▶ [TASK BRIEF]: Please print the entries below exactly, from the line with "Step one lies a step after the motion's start" through the line with "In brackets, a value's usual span", including both of those lines and leaving out all others.

### DATA IN THIS EXERCISE ###

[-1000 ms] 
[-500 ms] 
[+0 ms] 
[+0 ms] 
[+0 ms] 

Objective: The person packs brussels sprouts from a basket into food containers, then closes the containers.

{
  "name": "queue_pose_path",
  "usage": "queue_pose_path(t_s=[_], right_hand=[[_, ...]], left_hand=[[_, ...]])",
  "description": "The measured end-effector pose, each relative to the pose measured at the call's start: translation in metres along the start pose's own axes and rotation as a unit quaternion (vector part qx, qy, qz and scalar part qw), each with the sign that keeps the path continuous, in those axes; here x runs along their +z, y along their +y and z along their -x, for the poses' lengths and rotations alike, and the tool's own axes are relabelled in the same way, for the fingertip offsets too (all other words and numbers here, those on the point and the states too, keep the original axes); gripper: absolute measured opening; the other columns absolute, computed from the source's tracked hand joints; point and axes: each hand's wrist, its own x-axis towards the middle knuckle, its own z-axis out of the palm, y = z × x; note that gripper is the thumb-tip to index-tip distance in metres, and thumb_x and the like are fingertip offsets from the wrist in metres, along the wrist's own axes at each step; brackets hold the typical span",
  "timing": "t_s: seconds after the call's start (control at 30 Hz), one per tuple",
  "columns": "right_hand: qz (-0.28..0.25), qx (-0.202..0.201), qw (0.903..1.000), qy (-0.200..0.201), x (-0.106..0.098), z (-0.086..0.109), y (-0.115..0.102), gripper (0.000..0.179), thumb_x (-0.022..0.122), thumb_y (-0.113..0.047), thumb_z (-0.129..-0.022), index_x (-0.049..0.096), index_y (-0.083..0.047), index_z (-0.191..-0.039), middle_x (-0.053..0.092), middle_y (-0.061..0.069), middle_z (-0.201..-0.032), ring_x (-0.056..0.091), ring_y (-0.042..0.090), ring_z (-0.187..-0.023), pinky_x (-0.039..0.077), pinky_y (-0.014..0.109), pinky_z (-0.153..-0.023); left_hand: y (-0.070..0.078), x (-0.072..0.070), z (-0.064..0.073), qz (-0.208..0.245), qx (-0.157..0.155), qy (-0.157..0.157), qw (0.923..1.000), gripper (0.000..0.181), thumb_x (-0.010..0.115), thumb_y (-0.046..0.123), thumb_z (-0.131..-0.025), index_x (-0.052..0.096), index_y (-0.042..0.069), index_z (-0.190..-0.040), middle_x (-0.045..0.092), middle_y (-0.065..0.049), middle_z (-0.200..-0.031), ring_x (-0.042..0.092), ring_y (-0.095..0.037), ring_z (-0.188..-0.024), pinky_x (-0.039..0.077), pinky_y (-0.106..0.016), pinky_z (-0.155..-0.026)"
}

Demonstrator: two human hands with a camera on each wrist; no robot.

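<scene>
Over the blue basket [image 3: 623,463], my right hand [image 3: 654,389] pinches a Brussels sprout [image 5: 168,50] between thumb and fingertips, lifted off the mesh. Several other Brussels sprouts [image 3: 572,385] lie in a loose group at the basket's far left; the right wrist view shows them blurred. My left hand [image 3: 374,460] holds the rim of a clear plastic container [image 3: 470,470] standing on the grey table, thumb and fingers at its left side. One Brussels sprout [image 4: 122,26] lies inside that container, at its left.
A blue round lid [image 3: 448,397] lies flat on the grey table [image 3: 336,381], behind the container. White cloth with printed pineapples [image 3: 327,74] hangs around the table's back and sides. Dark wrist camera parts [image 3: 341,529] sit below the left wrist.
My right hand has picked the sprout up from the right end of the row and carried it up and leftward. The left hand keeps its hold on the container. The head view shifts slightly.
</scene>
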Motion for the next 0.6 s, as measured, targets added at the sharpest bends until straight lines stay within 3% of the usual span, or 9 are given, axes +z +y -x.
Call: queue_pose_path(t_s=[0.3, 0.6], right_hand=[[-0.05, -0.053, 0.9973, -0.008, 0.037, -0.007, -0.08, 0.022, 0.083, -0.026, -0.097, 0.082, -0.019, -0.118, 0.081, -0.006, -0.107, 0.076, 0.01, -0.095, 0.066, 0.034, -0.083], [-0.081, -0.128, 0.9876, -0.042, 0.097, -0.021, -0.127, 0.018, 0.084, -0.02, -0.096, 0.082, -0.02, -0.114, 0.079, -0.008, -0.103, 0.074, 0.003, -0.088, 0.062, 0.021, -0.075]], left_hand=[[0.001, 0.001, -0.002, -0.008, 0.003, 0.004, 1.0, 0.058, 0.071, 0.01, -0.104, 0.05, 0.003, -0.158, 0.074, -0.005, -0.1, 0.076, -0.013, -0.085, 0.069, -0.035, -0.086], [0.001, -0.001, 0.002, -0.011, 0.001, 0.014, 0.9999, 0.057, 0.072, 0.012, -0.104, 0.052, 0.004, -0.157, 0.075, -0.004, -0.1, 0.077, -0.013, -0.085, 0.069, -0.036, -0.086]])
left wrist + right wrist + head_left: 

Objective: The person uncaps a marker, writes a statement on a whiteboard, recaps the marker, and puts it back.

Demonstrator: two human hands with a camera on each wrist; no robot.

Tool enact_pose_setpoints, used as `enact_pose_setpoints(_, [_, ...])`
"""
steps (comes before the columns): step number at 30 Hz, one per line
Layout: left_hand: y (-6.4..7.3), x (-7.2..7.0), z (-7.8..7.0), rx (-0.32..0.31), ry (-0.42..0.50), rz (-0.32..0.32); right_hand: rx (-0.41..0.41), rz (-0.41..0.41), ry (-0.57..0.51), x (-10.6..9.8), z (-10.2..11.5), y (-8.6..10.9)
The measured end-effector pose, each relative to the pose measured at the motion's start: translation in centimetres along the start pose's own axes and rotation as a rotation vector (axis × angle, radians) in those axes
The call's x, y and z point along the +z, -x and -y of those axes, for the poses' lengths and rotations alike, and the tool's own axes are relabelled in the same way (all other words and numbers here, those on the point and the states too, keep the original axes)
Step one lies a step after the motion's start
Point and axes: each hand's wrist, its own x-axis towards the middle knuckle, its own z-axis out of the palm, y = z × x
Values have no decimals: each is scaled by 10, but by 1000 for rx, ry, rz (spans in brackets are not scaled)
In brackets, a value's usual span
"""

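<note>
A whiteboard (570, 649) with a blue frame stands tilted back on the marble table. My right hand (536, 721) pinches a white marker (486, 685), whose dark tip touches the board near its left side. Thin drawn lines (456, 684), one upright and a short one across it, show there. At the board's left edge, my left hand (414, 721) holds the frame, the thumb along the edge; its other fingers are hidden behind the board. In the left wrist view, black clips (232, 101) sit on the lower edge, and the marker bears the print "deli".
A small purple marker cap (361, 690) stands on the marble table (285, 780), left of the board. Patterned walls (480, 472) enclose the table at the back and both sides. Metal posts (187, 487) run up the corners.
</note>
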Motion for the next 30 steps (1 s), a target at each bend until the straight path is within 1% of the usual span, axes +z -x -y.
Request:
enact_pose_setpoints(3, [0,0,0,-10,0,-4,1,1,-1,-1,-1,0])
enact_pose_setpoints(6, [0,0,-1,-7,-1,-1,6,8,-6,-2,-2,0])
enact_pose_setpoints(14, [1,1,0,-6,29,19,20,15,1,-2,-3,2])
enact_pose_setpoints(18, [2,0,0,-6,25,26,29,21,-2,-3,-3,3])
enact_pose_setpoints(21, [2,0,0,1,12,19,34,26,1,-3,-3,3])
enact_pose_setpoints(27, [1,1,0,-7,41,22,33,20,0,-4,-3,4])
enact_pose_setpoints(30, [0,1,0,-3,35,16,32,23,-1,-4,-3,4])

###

▶ [WRITTEN ANSWER]:
Step one lies a step after the motion's start
Point and axes: each hand's wrist, its own x-axis towards the middle knuckle, its own z-axis out of the palm, y = z × x
Values have no decimals: each is scaled by 10, but by 1000 for rx, ry, rz (spans in brackets are not scaled)
In brackets, a value's usual span

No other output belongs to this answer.